§ **Activity**
Retype only what runs from the beginning of the data through the line with "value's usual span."; please omit the pictures and keep every line exact.
===== Supplied data
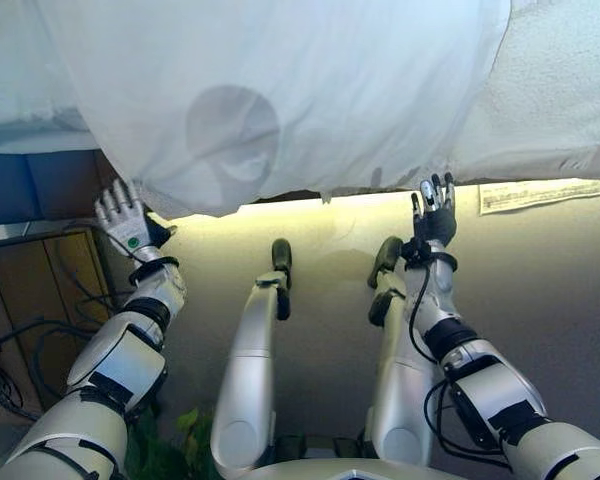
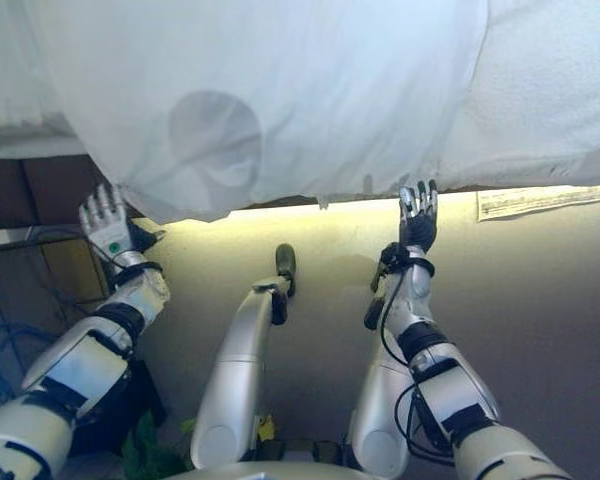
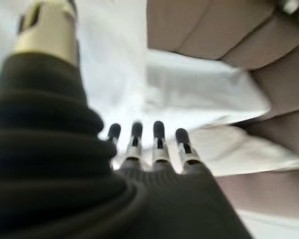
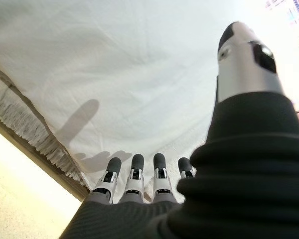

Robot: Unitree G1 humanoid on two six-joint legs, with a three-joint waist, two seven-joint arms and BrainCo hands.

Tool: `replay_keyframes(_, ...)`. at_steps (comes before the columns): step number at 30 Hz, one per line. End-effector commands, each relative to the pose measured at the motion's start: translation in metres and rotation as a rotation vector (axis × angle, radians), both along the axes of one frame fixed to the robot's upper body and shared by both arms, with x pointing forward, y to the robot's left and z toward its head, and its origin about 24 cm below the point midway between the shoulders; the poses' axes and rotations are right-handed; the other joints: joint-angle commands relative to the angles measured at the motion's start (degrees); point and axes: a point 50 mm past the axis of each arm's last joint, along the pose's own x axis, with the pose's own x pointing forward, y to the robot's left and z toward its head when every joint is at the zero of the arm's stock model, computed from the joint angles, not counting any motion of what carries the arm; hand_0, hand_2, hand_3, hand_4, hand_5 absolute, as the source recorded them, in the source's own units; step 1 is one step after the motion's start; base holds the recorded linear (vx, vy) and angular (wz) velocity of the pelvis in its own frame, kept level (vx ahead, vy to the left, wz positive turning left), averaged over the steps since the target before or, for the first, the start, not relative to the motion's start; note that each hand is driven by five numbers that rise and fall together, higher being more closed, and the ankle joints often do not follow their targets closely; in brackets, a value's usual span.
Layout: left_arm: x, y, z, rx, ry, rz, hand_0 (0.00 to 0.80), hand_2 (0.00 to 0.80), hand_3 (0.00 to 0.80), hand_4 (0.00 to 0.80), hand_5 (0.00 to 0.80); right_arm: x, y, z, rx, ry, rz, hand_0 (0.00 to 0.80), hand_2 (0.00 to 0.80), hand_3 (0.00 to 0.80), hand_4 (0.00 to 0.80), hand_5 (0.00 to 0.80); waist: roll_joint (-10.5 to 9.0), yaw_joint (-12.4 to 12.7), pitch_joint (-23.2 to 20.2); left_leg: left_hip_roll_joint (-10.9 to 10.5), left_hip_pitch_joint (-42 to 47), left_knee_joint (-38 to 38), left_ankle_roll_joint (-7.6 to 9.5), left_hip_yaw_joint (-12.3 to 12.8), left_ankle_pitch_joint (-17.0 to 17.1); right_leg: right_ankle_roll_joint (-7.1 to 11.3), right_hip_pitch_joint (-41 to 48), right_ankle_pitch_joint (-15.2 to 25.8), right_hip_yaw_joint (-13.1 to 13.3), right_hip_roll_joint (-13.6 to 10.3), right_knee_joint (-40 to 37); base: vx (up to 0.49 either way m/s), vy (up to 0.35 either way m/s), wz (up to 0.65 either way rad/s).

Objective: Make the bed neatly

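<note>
The thin white bed sheet [image 1: 280, 90] hangs skewed over the near bed edge, w/ textured white blanket [image 1: 550, 90] bare beside, so smoothing seems barely begun; left hand [image 1: 120, 215] & right hand [image 1: 435, 210] hover at its hem, fingers straight, holding nothing.

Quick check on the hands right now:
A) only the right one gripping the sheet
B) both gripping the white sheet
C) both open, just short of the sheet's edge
C: the left hand and right hand show straight fingers below the white sheet edge, holding nothing.
</note>
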Motion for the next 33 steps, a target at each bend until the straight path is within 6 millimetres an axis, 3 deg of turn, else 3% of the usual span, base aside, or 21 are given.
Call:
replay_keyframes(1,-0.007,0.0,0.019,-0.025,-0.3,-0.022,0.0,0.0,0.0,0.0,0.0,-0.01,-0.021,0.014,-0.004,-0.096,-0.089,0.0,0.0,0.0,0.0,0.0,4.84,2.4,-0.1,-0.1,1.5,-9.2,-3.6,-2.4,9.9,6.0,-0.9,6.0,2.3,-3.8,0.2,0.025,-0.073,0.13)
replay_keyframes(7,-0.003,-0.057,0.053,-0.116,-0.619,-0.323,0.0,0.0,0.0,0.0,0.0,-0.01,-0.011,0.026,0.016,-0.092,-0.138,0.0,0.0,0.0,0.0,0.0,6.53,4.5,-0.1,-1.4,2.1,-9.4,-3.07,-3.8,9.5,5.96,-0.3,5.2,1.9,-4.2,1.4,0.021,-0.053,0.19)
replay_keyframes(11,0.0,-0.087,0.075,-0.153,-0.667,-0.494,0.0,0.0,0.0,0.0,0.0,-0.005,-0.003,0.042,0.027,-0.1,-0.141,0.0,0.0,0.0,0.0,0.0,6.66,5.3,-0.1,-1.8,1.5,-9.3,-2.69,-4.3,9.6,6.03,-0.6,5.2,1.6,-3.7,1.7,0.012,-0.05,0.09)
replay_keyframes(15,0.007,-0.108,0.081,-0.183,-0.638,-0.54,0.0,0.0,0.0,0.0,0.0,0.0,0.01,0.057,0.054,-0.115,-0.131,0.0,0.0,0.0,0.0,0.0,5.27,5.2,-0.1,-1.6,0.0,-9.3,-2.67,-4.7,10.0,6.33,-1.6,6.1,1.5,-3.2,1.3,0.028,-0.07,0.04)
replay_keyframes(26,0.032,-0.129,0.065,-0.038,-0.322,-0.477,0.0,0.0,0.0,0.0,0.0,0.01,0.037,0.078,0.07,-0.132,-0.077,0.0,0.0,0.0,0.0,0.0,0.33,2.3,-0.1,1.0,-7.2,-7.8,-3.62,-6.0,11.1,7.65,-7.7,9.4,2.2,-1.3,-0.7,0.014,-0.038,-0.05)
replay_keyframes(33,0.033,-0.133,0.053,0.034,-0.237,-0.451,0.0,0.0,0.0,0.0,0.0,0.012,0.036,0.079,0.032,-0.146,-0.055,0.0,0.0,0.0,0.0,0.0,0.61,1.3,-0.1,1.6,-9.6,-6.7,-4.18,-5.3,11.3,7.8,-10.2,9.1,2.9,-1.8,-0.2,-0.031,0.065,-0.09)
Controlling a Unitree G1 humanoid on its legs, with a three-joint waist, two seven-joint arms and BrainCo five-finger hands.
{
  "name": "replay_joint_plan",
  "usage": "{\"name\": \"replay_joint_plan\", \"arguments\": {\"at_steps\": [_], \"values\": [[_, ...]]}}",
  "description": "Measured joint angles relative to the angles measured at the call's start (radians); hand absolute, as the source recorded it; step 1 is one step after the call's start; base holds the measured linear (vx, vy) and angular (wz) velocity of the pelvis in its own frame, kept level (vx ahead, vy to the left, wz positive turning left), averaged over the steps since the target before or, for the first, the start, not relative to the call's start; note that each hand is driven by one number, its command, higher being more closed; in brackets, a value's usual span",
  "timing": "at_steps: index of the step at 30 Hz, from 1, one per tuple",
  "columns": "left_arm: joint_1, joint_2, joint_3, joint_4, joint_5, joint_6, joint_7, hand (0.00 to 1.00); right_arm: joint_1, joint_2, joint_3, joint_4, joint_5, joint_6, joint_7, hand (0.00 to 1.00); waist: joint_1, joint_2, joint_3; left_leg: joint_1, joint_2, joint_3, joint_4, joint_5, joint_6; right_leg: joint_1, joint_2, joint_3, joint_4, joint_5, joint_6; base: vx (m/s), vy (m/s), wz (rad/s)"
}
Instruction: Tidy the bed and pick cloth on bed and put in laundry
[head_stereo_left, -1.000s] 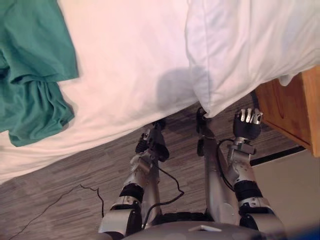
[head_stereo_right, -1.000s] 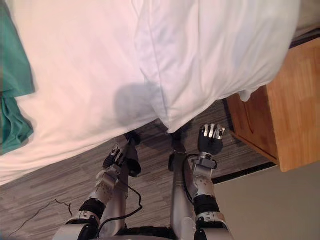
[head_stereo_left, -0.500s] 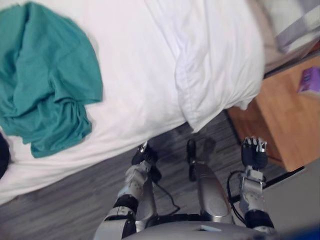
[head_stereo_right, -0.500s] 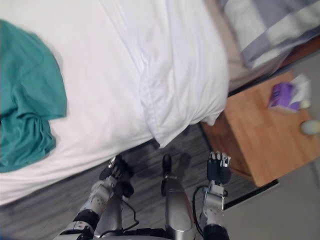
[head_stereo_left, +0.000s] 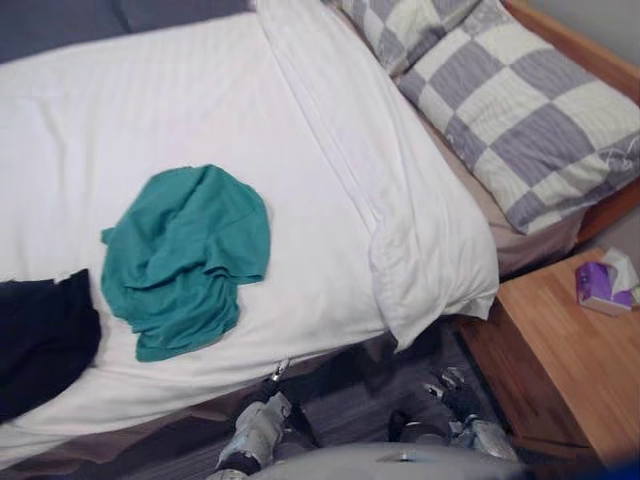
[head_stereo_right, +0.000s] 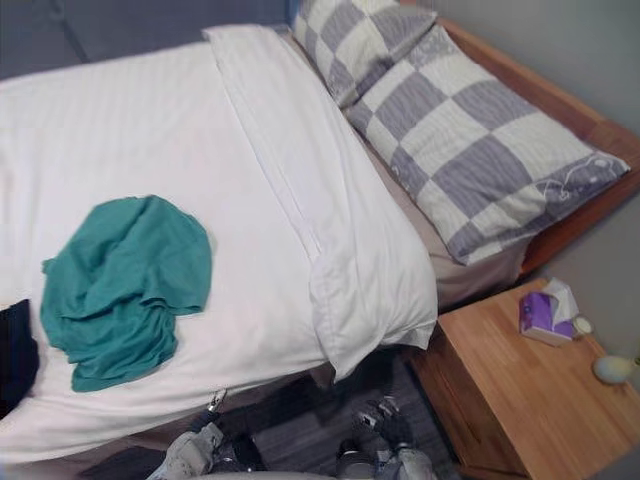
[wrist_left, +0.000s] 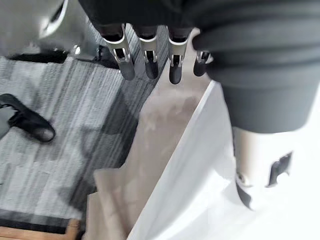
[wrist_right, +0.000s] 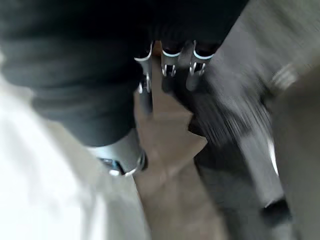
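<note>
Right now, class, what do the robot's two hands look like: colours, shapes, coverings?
The left hand has slim silver fingers with dark tips and a dark ribbed cover. The right hand matches: silver fingers, dark ribbed cover.

- Wide bed in white bedding, wooden headboard behind two grey-and-cream checked pillows.
- Plain grey wall past the headboard.
- Wooden nightstand just beside the bed, carrying a purple tissue box and a pale round thing, perhaps a ball.
- Grey streaked floor below.
</note>
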Motion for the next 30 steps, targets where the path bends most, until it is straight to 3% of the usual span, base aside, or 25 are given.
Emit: {"name": "replay_joint_plan", "arguments": {"at_steps": [1,3,7,9,12,16,17,18,20,22,23,25,27,30], "values": [[0.004,0.004,-0.010,0.000,0.019,-0.004,0.020,0.00,-0.002,-0.006,0.019,0.007,-0.006,0.005,-0.008,0.00,0.007,-0.001,-0.004,0.000,-0.003,-0.009,0.000,-0.002,-0.003,0.007,-0.002,-0.010,0.000,-0.002,0.002,-0.07,0.030,0.59],[0.028,0.016,-0.028,-0.002,0.105,-0.035,0.151,0.00,-0.018,-0.018,0.051,0.036,0.019,0.040,-0.041,0.00,0.011,-0.007,-0.012,-0.002,-0.018,-0.026,0.000,-0.016,0.015,0.033,-0.022,-0.068,-0.002,-0.014,0.002,-0.03,0.038,0.62],[0.091,0.019,-0.023,-0.002,0.237,-0.074,0.257,0.00,-0.018,-0.025,0.054,0.045,0.053,0.049,-0.071,0.00,0.010,-0.004,-0.018,-0.014,-0.049,0.005,0.001,-0.029,0.035,0.064,-0.076,-0.155,0.001,-0.028,0.039,0.05,0.057,0.70],[0.101,0.028,-0.016,-0.006,0.247,-0.090,0.249,0.00,-0.027,-0.028,0.053,0.068,0.061,0.055,-0.072,0.00,0.020,-0.004,-0.022,-0.034,-0.074,-0.015,0.001,-0.035,0.045,0.060,-0.102,-0.182,0.006,-0.024,0.053,0.10,0.117,0.52],[0.119,0.071,-0.005,-0.001,0.283,-0.094,0.178,0.00,-0.036,-0.016,0.040,0.090,0.066,0.069,-0.071,0.00,0.032,-0.037,-0.029,-0.034,-0.098,-0.018,0.007,-0.029,0.071,0.059,-0.131,-0.182,0.034,-0.020,0.063,0.15,0.084,0.06],[0.137,0.097,-0.008,0.003,0.296,-0.105,0.122,0.00,-0.041,-0.010,-0.020,0.108,0.073,0.082,-0.078,0.00,0.024,-0.051,-0.027,-0.005,-0.102,-0.017,0.000,-0.048,0.051,0.076,-0.144,-0.199,0.070,-0.017,0.068,0.09,0.013,0.04],[0.138,0.098,-0.009,0.014,0.298,-0.114,0.107,0.00,-0.040,-0.012,-0.032,0.108,0.093,0.082,-0.083,0.00,0.021,-0.052,-0.013,0.025,-0.107,-0.017,0.000,-0.067,0.042,0.109,-0.150,-0.205,0.071,-0.014,0.072,0.05,0.046,0.06],[0.138,0.098,-0.010,0.042,0.329,-0.116,0.079,0.00,-0.031,-0.016,-0.053,0.107,0.110,0.082,-0.089,0.00,0.015,-0.051,-0.006,0.055,-0.114,-0.023,0.000,-0.086,0.057,0.140,-0.162,-0.223,0.087,-0.012,0.077,0.02,0.065,0.10],[0.138,0.098,-0.032,0.049,0.385,-0.116,0.070,0.00,-0.018,-0.038,-0.070,0.105,0.156,0.082,-0.089,0.00,0.008,-0.027,-0.008,0.083,-0.120,-0.014,0.001,-0.117,0.069,0.125,-0.194,-0.238,0.195,-0.010,0.076,0.01,0.134,0.29],[0.124,0.101,-0.073,0.040,0.424,-0.114,0.062,0.00,-0.008,-0.055,-0.092,0.104,0.212,0.082,-0.086,0.00,0.005,-0.011,-0.002,0.069,-0.119,-0.009,0.001,-0.122,0.074,0.039,-0.226,-0.243,0.371,0.004,0.001,-0.02,0.179,0.56],[0.116,0.106,-0.098,0.039,0.444,-0.105,0.048,0.00,0.001,-0.060,-0.114,0.099,0.245,0.082,-0.087,0.00,0.001,0.012,0.006,0.058,-0.117,-0.060,0.002,-0.115,0.082,-0.002,-0.215,-0.200,0.437,-0.009,-0.034,-0.04,0.151,1.07],[0.102,0.135,-0.124,0.039,0.452,-0.077,0.026,0.00,0.028,-0.044,-0.121,0.094,0.295,0.081,-0.088,0.00,-0.024,-0.014,0.011,0.029,-0.116,-0.149,0.001,-0.112,0.091,-0.011,-0.132,-0.114,0.416,-0.070,-0.016,-0.01,0.065,1.35],[0.076,0.149,-0.137,0.041,0.482,-0.047,0.009,0.00,0.061,-0.023,-0.131,0.096,0.388,0.081,-0.088,0.00,-0.028,-0.025,0.019,0.003,-0.125,-0.244,0.001,-0.101,0.105,-0.031,-0.016,-0.044,0.369,-0.136,-0.015,0.04,-0.020,1.24],[0.073,0.146,-0.132,0.041,0.493,-0.001,0.009,0.00,0.069,-0.024,-0.131,0.094,0.428,0.083,-0.066,0.00,-0.031,-0.031,0.025,0.001,-0.164,-0.265,0.001,-0.112,0.117,-0.042,0.066,-0.001,0.224,-0.141,-0.039,0.08,-0.002,0.53]]}}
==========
§ **Exercise answer**
Robot: Unitree G1 humanoid on two six-joint legs, with a three-joint waist, two seven-joint arms and BrainCo hands.

Tool: `replay_keyframes(_, ...)`. at_steps (comes before the columns): step number at 30 Hz, one per line. End-effector commands, each relative to the pose measured at the motion's start: translation in metres and rotation as a rotation vector (axis × angle, radians), both along the axes of one frame fixed to the robot's upper body and shared by both arms, with x pointing forward, y to the robot's left and z toward its head, and its origin about 24 cm below the point midway between the shoulders; the poses' axes and rotations are right-handed; the other joints: joint-angle commands relative to the angles measured at the motion's start (degrees); point and axes: a point 50 mm past the axis of each arm's last joint, along the pose's own x axis, with the pose's own x pointing forward, y to the robot's left and z toward its head when every joint is at the zero of the arm's stock model, computed from the joint angles, not counting any motion of what carries the arm; hand_0, hand_2, hand_3, hand_4, hand_5 absolute, as the source recorded them, in the source's own units; step 1 is one step after the motion's start; base holds the recorded linear (vx, vy) and angular (wz) velocity of the pelvis in its own frame, kept level (vx ahead, vy to the left, wz positive turning left), averaged over the steps since the target before or, for the first, the start, not relative to the motion's start; note that each hand is driven by five numbers that rise and fall together, higher being more closed, and the ankle joints often do not follow their targets closely; in brackets, a value's usual span.

This is the complete answer to the exercise.